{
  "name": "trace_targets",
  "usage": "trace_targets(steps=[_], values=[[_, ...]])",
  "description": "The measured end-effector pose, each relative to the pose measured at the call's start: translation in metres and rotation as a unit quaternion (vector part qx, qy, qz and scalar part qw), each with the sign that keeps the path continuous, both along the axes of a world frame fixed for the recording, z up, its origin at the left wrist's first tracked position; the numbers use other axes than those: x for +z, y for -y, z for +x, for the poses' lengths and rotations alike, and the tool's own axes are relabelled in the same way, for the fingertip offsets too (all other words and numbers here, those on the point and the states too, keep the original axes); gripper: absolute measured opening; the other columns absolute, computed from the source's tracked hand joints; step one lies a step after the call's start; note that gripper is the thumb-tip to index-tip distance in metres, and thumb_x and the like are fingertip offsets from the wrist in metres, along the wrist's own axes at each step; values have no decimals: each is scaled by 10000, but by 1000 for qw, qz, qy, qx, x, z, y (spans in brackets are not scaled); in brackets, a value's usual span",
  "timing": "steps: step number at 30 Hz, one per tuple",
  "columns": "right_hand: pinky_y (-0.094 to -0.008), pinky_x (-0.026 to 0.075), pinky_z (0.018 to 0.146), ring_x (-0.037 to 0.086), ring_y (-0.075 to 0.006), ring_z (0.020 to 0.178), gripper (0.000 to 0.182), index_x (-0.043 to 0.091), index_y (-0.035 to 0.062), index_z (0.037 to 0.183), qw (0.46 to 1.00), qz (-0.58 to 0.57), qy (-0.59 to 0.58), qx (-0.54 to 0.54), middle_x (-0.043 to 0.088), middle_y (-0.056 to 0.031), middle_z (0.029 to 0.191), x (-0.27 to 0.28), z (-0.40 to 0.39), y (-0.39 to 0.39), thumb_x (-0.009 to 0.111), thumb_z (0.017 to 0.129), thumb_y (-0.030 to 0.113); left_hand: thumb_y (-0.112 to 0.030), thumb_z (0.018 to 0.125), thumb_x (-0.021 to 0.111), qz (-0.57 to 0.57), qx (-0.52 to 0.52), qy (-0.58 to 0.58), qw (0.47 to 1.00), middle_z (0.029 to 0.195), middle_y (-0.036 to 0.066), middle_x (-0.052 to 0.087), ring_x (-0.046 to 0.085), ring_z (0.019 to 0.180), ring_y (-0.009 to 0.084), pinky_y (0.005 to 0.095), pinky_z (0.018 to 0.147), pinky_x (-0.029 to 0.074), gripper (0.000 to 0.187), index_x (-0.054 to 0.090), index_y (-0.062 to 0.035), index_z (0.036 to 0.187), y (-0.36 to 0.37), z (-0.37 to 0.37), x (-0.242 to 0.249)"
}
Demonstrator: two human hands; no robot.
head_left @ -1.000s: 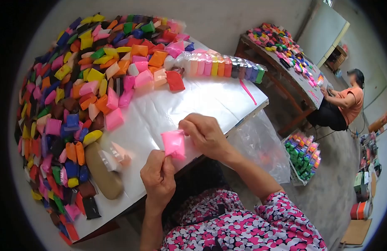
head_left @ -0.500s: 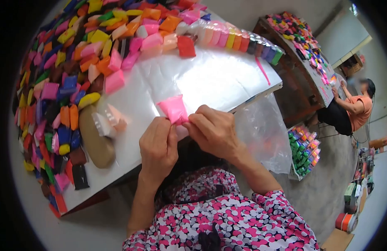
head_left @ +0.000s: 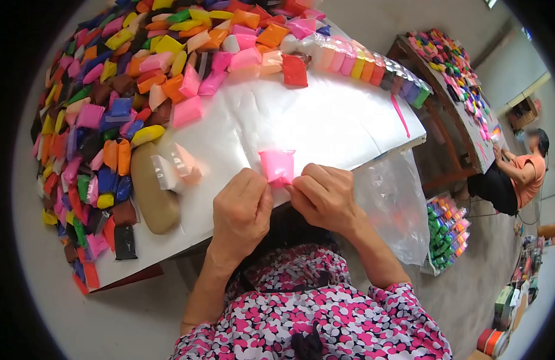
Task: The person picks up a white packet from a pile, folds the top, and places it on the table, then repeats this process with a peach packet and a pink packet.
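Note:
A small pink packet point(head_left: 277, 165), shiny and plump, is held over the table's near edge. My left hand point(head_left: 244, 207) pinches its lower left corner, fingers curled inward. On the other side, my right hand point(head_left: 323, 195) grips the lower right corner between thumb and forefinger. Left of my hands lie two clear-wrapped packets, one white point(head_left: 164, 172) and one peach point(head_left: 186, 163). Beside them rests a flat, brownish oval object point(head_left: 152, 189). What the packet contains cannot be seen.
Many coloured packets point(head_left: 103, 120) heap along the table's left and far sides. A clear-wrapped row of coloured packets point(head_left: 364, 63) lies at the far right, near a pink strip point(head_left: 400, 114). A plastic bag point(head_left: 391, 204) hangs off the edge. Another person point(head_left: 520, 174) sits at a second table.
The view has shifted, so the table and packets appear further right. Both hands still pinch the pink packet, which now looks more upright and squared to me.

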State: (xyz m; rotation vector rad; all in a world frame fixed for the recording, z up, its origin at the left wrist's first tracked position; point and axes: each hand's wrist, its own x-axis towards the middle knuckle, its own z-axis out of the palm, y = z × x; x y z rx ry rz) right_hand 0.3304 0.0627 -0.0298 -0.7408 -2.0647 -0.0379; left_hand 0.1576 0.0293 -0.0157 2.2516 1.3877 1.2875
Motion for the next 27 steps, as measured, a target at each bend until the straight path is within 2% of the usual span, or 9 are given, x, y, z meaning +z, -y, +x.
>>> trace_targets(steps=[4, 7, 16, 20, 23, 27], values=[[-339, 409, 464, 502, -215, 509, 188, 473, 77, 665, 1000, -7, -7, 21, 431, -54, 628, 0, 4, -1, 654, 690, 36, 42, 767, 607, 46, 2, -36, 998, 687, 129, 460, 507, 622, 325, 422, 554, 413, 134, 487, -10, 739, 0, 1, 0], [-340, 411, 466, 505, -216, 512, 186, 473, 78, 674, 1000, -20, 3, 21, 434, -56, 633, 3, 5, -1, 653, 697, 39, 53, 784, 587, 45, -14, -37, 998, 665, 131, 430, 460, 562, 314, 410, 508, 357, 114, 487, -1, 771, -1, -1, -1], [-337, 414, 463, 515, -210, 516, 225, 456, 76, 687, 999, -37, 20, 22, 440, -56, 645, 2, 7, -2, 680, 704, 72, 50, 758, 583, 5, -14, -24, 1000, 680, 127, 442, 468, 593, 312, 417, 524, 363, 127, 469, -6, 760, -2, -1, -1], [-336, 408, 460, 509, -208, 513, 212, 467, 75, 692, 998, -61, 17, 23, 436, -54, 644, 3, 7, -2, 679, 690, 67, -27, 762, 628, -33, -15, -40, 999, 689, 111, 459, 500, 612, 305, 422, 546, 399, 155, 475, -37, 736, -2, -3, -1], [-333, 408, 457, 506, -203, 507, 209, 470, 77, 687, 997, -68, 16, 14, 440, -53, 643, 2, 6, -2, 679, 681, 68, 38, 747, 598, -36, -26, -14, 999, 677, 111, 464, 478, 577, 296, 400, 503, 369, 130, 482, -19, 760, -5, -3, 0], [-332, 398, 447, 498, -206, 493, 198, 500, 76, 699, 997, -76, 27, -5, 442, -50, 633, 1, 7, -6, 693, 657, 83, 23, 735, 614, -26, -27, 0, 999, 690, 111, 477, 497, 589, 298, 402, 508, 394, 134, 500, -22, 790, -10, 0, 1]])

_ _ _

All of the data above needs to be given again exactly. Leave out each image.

• Task answer:
{
  "name": "trace_targets",
  "usage": "trace_targets(steps=[_], values=[[_, ...]])",
  "description": "The measured end-effector pose, each relative to the pose measured at the call's start: translation in metres and rotation as a unit quaternion (vector part qx, qy, qz and scalar part qw), each with the sign that keeps the path continuous, both along the axes of a world frame fixed for the recording, z up, its origin at the left wrist's first tracked position; the numbers use other axes than those: x for +z, y for -y, z for +x, for the poses' lengths and rotations alike, and the tool's own axes are relabelled in the same way, for the fingertip offsets too (all other words and numbers here, those on the point and the states too, keep the original axes); gripper: absolute measured opening; the other columns absolute, computed from the source's tracked hand joints; step one lies a step after the call's start; note that gripper is the thumb-tip to index-tip distance in metres, and thumb_x and the like are fingertip offsets from the wrist in metres, along the wrist's own axes at each step; values have no decimals: each is scaled by 10000, but by 1000 for qw, qz, qy, qx, x, z, y (spans in brackets are not scaled); in brackets, a value's usual span",
  "timing": "steps: step number at 30 Hz, one per tuple",
  "columns": "right_hand: pinky_y (-0.094 to -0.008), pinky_x (-0.026 to 0.075), pinky_z (0.018 to 0.146), ring_x (-0.037 to 0.086), ring_y (-0.075 to 0.006), ring_z (0.020 to 0.178), gripper (0.000 to 0.182), index_x (-0.043 to 0.091), index_y (-0.035 to 0.062), index_z (0.037 to 0.183), qw (0.46 to 1.00), qz (-0.58 to 0.57), qy (-0.59 to 0.58), qx (-0.54 to 0.54), middle_x (-0.043 to 0.088), middle_y (-0.056 to 0.031), middle_z (0.029 to 0.191), x (-0.27 to 0.28), z (-0.40 to 0.39), y (-0.39 to 0.39), thumb_x (-0.009 to 0.111), thumb_z (0.017 to 0.129), thumb_y (-0.030 to 0.113); left_hand: thumb_y (-0.112 to 0.030), thumb_z (0.018 to 0.125), thumb_x (-0.021 to 0.111), qz (-0.57 to 0.57), qx (-0.52 to 0.52), qy (-0.58 to 0.58), qw (0.47 to 1.00), middle_z (0.029 to 0.195), middle_y (-0.036 to 0.066), middle_x (-0.052 to 0.087), ring_x (-0.046 to 0.085), ring_z (0.019 to 0.180), ring_y (-0.009 to 0.084), pinky_y (0.005 to 0.095), pinky_z (0.018 to 0.147), pinky_x (-0.029 to 0.074), gripper (0.000 to 0.187), index_x (-0.054 to 0.090), index_y (-0.062 to 0.035), index_z (0.036 to 0.187), y (-0.36 to 0.37), z (-0.37 to 0.37), x (-0.242 to 0.249)"
}
Demonstrator: two human hands; no robot.
head_left @ -1.000s: 
head_left @ -0.500s: 
head_left @ +0.000s: 
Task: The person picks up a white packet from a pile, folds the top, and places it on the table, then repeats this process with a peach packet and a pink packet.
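Note:
A small pink packet point(head_left: 277, 165), shiny and plump, is held over the table's near edge. My left hand point(head_left: 244, 207) pinches its lower left corner, fingers curled inward. On the other side, my right hand point(head_left: 323, 195) grips the lower right corner between thumb and forefinger. Left of my hands lie two clear-wrapped packets, one white point(head_left: 164, 172) and one peach point(head_left: 186, 163). Beside them rests a flat, brownish oval object point(head_left: 152, 189). What the packet contains cannot be seen.
Many coloured packets point(head_left: 103, 120) heap along the table's left and far sides. A clear-wrapped row of coloured packets point(head_left: 364, 63) lies at the far right, near a pink strip point(head_left: 400, 114). A plastic bag point(head_left: 391, 204) hangs off the edge. Another person point(head_left: 520, 174) sits at a second table.
The view has shifted, so the table and packets appear further right. Both hands still pinch the pink packet, which now looks more upright and squared to me.
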
State: (xyz m; rotation vector rad; all in a world frame fixed for the recording, z up, its origin at the left wrist's first tracked position; point and axes: each hand's wrist, its own x-axis towards the middle knuckle, its own z-axis out of the palm, y = z × x; x y z rx ry rz) right_hand 0.3304 0.0627 -0.0298 -0.7408 -2.0647 -0.0379; left_hand 0.1576 0.0293 -0.0157 2.2516 1.3877 1.2875
Motion for the next 27 steps, as measured, a target at each bend until the straight path is within 2% of the usual span, or 9 are given, x, y, z meaning +z, -y, +x.
>>> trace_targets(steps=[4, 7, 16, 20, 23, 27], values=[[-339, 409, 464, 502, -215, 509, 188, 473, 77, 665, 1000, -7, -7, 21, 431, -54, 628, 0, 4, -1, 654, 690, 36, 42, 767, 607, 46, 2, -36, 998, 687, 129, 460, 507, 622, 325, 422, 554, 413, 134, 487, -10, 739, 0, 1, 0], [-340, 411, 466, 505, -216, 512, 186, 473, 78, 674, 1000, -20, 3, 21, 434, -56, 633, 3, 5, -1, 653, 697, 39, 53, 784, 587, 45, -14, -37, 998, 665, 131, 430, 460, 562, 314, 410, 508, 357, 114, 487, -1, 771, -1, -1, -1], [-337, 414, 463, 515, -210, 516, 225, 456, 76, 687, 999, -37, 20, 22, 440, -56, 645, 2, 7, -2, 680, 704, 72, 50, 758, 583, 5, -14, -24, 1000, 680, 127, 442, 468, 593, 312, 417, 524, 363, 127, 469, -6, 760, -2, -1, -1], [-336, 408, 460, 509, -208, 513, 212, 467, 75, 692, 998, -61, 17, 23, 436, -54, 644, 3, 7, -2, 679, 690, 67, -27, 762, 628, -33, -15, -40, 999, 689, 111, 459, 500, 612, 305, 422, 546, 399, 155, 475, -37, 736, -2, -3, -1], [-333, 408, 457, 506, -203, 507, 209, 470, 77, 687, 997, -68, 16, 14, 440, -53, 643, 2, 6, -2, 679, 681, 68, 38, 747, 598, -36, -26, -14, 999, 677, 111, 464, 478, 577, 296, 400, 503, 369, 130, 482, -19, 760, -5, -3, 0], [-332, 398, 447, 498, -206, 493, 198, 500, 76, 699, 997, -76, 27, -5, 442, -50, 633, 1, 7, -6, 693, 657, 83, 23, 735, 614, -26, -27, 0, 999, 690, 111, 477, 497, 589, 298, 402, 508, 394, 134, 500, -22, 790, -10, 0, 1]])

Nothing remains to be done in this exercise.